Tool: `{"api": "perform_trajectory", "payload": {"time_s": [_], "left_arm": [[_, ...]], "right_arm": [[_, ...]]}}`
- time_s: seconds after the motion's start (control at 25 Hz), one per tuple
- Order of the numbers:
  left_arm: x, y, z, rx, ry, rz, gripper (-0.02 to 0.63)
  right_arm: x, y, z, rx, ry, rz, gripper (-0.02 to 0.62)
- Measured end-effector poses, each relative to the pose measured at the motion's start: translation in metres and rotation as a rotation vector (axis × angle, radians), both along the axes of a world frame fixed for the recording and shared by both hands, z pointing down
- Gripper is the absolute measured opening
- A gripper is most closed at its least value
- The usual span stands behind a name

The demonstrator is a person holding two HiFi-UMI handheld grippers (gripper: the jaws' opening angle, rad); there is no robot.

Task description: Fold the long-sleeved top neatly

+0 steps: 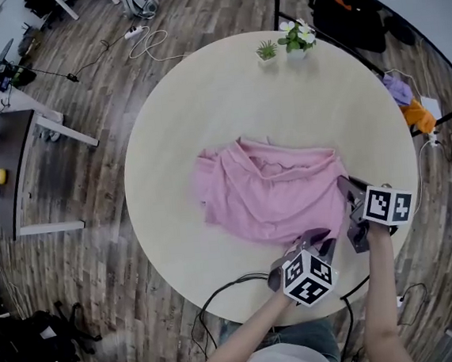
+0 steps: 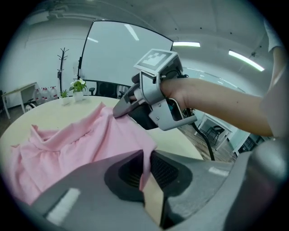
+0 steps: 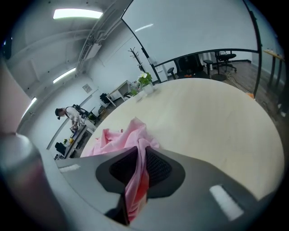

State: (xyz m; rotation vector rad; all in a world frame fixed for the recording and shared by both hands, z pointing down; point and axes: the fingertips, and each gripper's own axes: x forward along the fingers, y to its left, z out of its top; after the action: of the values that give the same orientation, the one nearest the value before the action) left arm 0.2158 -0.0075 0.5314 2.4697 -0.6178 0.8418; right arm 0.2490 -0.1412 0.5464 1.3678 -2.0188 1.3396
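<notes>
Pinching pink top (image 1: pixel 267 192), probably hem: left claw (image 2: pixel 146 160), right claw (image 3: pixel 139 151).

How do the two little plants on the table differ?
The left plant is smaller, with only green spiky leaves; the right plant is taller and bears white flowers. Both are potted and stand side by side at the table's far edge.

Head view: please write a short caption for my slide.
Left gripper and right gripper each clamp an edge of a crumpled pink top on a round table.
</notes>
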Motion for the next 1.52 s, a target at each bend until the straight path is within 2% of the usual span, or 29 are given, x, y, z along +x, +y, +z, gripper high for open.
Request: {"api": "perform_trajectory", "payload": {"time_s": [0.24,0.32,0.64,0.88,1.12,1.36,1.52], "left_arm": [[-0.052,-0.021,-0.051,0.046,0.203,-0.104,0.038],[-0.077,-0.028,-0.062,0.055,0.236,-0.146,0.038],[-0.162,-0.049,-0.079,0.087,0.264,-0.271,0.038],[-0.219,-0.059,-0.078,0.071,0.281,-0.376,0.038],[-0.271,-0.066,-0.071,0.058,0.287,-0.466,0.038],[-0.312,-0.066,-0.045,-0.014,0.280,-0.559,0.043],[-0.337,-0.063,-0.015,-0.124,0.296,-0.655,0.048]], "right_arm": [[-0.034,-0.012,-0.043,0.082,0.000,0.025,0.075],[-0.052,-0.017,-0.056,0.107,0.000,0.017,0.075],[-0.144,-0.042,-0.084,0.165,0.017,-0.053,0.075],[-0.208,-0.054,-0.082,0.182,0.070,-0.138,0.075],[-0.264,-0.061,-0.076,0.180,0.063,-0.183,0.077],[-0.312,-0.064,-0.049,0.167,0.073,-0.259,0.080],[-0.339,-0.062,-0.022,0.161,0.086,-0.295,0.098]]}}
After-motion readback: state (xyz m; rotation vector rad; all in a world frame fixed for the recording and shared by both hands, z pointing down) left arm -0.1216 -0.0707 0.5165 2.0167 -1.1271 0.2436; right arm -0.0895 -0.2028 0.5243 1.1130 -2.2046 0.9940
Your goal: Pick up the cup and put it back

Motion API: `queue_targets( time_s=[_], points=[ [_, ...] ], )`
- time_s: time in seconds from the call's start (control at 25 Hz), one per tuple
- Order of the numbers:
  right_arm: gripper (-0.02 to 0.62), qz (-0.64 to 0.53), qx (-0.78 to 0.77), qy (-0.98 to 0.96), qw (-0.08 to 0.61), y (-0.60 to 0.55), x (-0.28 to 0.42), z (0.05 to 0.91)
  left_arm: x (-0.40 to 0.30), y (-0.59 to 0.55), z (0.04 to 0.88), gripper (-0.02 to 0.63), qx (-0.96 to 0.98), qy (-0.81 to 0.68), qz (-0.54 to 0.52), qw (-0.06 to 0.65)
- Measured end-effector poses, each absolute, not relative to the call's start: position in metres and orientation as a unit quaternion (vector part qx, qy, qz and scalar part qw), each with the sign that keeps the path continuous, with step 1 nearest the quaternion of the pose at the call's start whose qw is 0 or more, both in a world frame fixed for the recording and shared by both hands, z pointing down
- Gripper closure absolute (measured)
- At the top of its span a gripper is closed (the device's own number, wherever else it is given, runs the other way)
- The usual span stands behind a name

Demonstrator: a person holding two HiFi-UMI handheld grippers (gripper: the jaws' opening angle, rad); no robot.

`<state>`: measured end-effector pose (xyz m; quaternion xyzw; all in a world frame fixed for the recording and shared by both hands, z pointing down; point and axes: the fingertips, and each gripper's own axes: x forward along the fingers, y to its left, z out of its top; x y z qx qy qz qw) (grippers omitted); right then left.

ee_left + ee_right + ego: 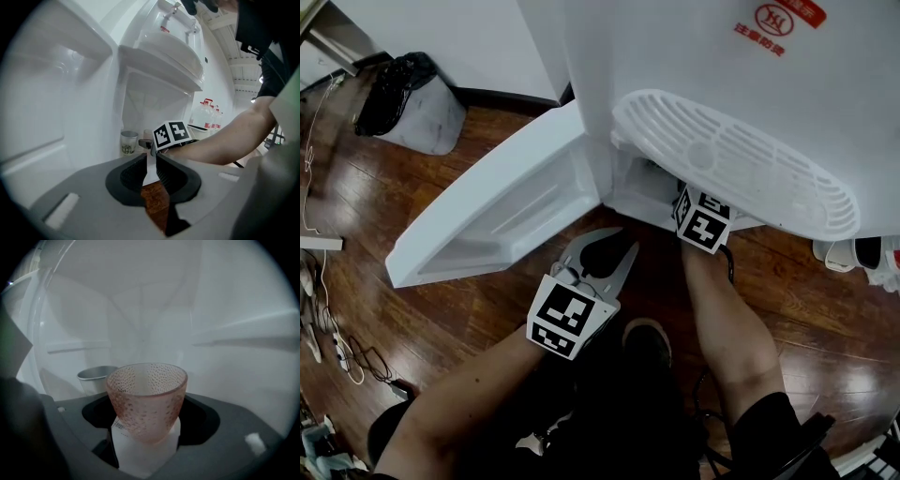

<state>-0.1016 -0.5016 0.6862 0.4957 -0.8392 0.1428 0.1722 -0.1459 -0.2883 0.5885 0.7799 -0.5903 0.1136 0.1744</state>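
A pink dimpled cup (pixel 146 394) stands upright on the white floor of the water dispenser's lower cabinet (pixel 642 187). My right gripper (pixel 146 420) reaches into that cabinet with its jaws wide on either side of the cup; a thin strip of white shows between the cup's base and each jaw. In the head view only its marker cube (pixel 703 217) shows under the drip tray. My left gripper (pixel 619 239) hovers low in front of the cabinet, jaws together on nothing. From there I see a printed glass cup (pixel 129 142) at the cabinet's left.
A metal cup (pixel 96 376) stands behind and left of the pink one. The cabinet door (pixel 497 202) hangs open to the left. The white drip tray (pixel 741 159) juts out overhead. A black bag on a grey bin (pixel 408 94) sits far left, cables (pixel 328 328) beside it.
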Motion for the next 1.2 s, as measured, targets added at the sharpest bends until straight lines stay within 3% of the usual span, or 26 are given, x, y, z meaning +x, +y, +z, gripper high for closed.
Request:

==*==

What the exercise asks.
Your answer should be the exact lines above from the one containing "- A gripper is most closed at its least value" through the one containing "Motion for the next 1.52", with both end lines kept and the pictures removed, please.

Result of the exercise.
- A gripper is most closed at its least value
- The usual span stands behind a name

The demonstrator is a person holding two HiFi-UMI handheld grippers (gripper: the jaws' opening angle, rad); there is no robot.

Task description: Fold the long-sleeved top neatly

+0 steps: 
+0 steps: 
+0 steps: 

State: (xyz m; rotation vector rad; all in a world frame fixed for the recording and shared by both hands, z pointing down; point and axes: the fingertips, and each gripper's own axes: x forward along the fingers, y to its left, z out of its top; after the action: of the values that give the same orientation, the one nearest the value before the action) left arm 0.2158 -0.0075 0.5314 2.4697 -0.6178 0.8418; right arm 0.2490 -0.1412 0.5464 1.3678 -2.0188 1.3396
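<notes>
Pinching pink top (image 1: pixel 267 192), probably hem: left claw (image 2: pixel 146 160), right claw (image 3: pixel 139 151).

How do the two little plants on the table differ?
The left plant is smaller, with only green spiky leaves; the right plant is taller and bears white flowers. Both are potted and stand side by side at the table's far edge.

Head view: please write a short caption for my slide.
Left gripper and right gripper each clamp an edge of a crumpled pink top on a round table.
</notes>
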Motion for the next 1.52 s, a target at each bend until the straight path is within 2% of the usual span, or 29 are given, x, y, z along +x, +y, +z, gripper high for open.

This exercise has been fully answered.